*Exercise requirements*: The listing below holds a line with "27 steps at" and a later line with "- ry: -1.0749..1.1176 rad". Write out those two lines and every line between them, exactly, and nothing else.

*Data section*:

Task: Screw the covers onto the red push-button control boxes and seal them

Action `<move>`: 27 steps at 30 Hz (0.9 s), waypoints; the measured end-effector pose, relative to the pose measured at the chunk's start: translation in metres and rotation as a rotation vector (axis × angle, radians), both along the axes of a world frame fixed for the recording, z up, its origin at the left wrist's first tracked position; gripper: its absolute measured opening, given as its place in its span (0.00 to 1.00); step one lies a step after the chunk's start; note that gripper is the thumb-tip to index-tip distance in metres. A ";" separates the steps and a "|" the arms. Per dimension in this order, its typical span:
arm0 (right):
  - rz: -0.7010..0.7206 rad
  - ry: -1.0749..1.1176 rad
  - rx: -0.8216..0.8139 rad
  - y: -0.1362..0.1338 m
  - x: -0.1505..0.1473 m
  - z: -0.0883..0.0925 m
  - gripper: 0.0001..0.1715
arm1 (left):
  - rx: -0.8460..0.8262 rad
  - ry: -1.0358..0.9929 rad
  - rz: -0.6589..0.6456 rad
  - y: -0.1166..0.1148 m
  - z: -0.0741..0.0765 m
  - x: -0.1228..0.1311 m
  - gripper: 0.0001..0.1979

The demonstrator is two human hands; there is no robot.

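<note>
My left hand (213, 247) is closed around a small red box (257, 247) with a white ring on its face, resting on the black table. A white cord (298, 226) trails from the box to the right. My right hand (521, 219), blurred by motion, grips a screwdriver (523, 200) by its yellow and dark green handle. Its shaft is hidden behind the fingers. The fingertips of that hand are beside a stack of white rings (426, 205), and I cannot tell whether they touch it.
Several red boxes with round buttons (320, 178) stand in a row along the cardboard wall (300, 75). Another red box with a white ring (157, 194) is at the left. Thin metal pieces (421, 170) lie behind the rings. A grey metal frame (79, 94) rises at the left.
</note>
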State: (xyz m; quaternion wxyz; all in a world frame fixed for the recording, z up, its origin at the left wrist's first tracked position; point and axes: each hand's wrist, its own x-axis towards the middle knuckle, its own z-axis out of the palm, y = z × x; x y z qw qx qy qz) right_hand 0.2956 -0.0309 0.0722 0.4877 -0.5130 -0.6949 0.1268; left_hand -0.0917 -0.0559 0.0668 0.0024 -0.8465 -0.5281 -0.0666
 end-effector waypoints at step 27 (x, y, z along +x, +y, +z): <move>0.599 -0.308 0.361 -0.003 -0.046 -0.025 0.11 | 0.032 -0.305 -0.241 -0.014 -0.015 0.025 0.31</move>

*Completed task*:
Action `<move>`: 27 steps at 30 Hz (0.9 s), waypoints; the measured end-effector pose, relative to the pose measured at the chunk's start: translation in metres and rotation as a rotation vector (axis × angle, radians), both along the axes of a world frame fixed for the recording, z up, its origin at the left wrist's first tracked position; gripper: its absolute measured opening, given as its place in its span (0.00 to 1.00); step one lies a step after the chunk's start; note that gripper is the thumb-tip to index-tip distance in metres. A ";" separates the steps and a "|" the arms. Per dimension in this order, its typical span:
arm0 (right):
  - rz: -0.7010..0.7206 rad
  - ry: -1.0749..1.1176 rad

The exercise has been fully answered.